Breaking News:

Keep up with So Much Sports on Twitter @SoMuchSports

Ravens lose out on Floyd, now where do they go?

He may not have been good last year but now that he knows the system the T.J. Houshmandzadeh could be better in round two.

Now what?

While I was not a fan of Malcom Floyd anyway, the remaining wide receiver crop looks dead and the Ravens current wide receiver situation looks even worse.

Currently at wide receiver the Ravens have Anquan Boldin, Torrey Smith, Tandon Doss, Davis Reed, Justin Harper, Marcus Smith, and James Hardy. As a group they have combined for 660 passes in the NFL with 650 of them coming from Boldin. Oh, you can add 11 more receptions by Ed Dickson (10) and Dennis Pitta (1) if you want to.

As I’ve previously said, I think Torrey Smith can turn into one of the league’s elite wide receivers but the key word is can.

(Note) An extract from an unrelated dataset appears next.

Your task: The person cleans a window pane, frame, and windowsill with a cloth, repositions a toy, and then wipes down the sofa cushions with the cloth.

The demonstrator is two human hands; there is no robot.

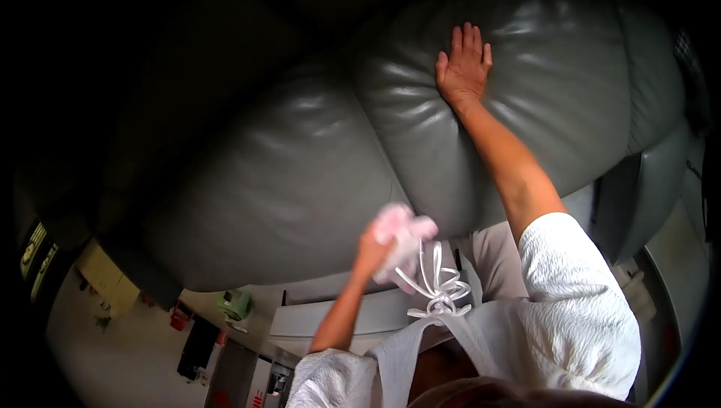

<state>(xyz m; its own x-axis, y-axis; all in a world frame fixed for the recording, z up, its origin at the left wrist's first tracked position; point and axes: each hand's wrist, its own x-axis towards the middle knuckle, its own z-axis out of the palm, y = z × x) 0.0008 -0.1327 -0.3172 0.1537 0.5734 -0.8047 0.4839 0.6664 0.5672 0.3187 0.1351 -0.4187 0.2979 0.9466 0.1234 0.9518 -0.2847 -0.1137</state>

When a team has to go into the season with that much inexperience at one position – forget about the inexperience at center, right tackle, backup quarterback, and backup RB – it’s not generally a good thing.

Derrick Mason, T.J. Houshmandzadeh, Randy Moss (unless you believe he’s actually retired), Terrell Owens, Steve Smith (New York’s), Mark Clayton, Brandon Stokley, and Hank Baskett currently headline the crop of available free agents and none of them are very inspiring at all.

Derrick Mason probably is not a good re-addition to the team, not for what he’s given the team the last few seasons. He’s virtually the same receiver as Anquan Boldin but less physical, and we all saw how ineffective the passing game was last season with the two of them as Joe Flacco’s top targets.

Randy Moss has quit on every single team he’s ever been on and Flacco is not a quarterback that could control him, eventually Tom Brady was unable to control him.

Terrell Owens is somebody the Ravens should completely stay away from and the fact that he injured his ACL in the offseason makes that reason even bigger.

Steve Smith, he’s a solid player but he’s coming back from a really bad injury and he’s another short polished route-runner, just like Boldin and Mason are.

Mark Clayton. We all saw how that played out in Baltimore.

Brandon Stokley. Even three years ago his quickness and agility would have been a thing the Ravens could have used but now as a guy at the end of his career he probably wouldn’t bring much of anything.

Hank Baskett. I probably should have left him off the list mentioned above though bringing him to Baltimore would also bring Kendra Wilkinson…making me wish the Orioles still had Kris Benson.

Whose name from that list of top free agent wide receivers did I not go back and mention yet? Oh yea, T.J. Houshmandzadeh. At this point he is probably the Ravens best option. Yes, during the season he was complaining because he wasn’t getting the ball or being used properly but a few weeks ago he admitted that every problem he had last season was hit fault. He wore out his welcome in Seattle, put himself in a situation where he was going to get cut, had to go to a new system and learn there system but a couple months behind everybody else.

Houshmandzadeh said that the reason he didn’t get the ball was because he was still struggling getting the system down, which isn’t surprising since he came in a few days before the first game.

Now he has to be the Ravens only option. Like I said before, Mason would not benefit the Ravens. All he’s been good for lately has been short underneath route. Houshmandzadeh on the other hand, he may not be able to go down and stretch the defense but his height makes his a good weapon to run up the sideling and make a catch over a receiver, spreading the defense out horizontally instead of vertically, but spread out nonetheless.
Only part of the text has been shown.